Kenchen Thrangu states:
 Mindfulness has three characteristics. First, one has a sharpness and clearness of mind in which the instructions are not forgotten. Second, although the mind is very sharp and focused, there are not many thoughts arising because meditation is nonconceptual, so there are not many thoughts arising and the mind is naturally focused one-pointedly on an object. Third, because one has trust and faith and has the suppleness or flexibility of having become well trained, meditation becomes pleasant with a sense of comfort and pleasure. These three qualities in one's meditation cause the meditation instructions not to be forgotten.
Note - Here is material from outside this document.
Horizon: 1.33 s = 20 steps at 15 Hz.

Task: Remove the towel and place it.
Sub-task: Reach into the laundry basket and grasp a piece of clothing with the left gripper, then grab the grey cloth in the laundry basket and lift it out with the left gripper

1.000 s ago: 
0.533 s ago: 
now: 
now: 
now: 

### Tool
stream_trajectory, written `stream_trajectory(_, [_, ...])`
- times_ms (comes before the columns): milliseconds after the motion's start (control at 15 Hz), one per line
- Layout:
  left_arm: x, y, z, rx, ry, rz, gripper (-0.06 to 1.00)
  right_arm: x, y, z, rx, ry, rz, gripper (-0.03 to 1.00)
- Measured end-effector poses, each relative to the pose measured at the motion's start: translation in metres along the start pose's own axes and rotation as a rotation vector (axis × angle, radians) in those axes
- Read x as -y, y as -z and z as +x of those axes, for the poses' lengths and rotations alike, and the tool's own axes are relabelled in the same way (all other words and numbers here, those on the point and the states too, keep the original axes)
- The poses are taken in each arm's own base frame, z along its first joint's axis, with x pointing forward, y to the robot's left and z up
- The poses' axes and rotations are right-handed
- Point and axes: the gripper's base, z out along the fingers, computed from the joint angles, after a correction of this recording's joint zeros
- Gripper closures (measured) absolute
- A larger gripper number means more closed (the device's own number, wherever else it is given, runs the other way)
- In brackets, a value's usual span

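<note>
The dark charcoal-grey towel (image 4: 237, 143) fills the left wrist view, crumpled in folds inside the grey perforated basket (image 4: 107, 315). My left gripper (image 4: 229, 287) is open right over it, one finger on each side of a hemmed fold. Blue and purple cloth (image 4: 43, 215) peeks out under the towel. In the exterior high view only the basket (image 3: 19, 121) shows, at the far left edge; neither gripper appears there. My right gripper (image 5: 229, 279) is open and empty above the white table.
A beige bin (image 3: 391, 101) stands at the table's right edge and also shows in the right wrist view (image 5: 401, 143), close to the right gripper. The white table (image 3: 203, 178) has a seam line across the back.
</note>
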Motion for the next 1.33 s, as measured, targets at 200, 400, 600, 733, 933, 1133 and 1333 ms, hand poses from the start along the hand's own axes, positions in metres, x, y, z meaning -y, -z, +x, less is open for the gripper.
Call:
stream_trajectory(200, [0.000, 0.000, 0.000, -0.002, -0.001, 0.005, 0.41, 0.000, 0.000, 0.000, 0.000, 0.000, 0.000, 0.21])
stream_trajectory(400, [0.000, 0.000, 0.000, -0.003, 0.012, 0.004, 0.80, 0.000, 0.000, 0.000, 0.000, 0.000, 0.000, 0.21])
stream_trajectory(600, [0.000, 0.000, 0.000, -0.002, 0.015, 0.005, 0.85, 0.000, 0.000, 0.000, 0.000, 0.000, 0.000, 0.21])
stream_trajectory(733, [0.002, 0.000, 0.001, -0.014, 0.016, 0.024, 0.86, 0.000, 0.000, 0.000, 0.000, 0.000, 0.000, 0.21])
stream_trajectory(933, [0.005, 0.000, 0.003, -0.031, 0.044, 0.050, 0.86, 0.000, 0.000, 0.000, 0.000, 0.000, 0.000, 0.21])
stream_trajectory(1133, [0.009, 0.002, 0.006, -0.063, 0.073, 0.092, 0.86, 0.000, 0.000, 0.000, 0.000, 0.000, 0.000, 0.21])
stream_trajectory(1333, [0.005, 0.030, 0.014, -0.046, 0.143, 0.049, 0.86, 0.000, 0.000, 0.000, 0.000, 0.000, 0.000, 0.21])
=== Antidote to agitation and dullness===
====Awareness====
The antidote to agitation and dullness is awareness (samprajaña, shes-bzhin).

Sakyong Mipham states:
The antidote to both elation and laxity is awareness. We have to look at what's going on in our mind. Once awareness has told us that we are too loose or too tight, we have to learn how to adjust. If the obstacle is elation, we might try relaxing the technique, giving it a bit more room. We could give our outbreath more focus than our inbreath so that the mind has more freedom. [...] If the obstacle is laxity, we need to tighten up our practice. We can bring more of our mind to the breathing overall. We could focus on the inbreath. We can stabilize our posture. We might try to perk up by removing a layer of clothing, opening a window, or raising our gaze.

===Antidote to non-application===
The antidote to non-application is identified as either of the following mental factors:
- application (abhisaṃskāra, ’du byed-pa), or
- attention (cetanā, sems pa)

Kenchen Thrangu states:
The fourth fault is inactivity in which one experiences dullness or agitation in one's meditation but does nothing about it. When this happens, one will fall under its power and obviously not be able to work toward enlightenment. When one recognizes that there is dullness or agitation during meditation, one should remember and apply the remedies with diligence. So performing the proper remedy will eliminate the defect of inactivity.

===Antidote to over-application===
The antidote to over-application is identified as either:
- non-application (anabhisaṃskāra, ’du mi-byed-pa), or
- equanimity (upekṣā, btang snyoms)

Kenchen Thrangu states:
The fifth fault is the defect of overactivity, which means that when one is meditating with none of the five faults, one shouldn't do anything but rest in that meditative state. Doing this will eliminate the defect of overactivity.

==Relation to the nine mental abidings==
According to Geshe Gedun Lodro, whoever cultivates the nine mental abidings overcomes the five faults through the eight antidotes, and, conversely, whoever overcomes the five faults through the eight antidotes likewise cultivates the nine mental abidings.

The Dalai Lama states: "Through applying the eight antidotes the five faults are gradually eliminated, and one passes through nine stages of concentration."

==Relation to the five hindrances==
The five hindrances to concentration is another list of obstacles to meditation that is presented in both the Pali texts and the Mahayana texts. The system of the five faults and eight antidotes is presented only in certain Mahayana texts. Thubten Chodron states:
 [...] the five hindrances to concentration [...] are presented both in the Pali texts and the Mahayana texts. However, Maitreya and Asanga, in their Mahayana texts, presented a list of five faults to concentration and eight antidotes. There's some overlap between these two sets of the five hindrances and the five faults. But there are also some differences so it’s good to go through both sets. This then gives us a rounded, complete picture of how to generate concentration.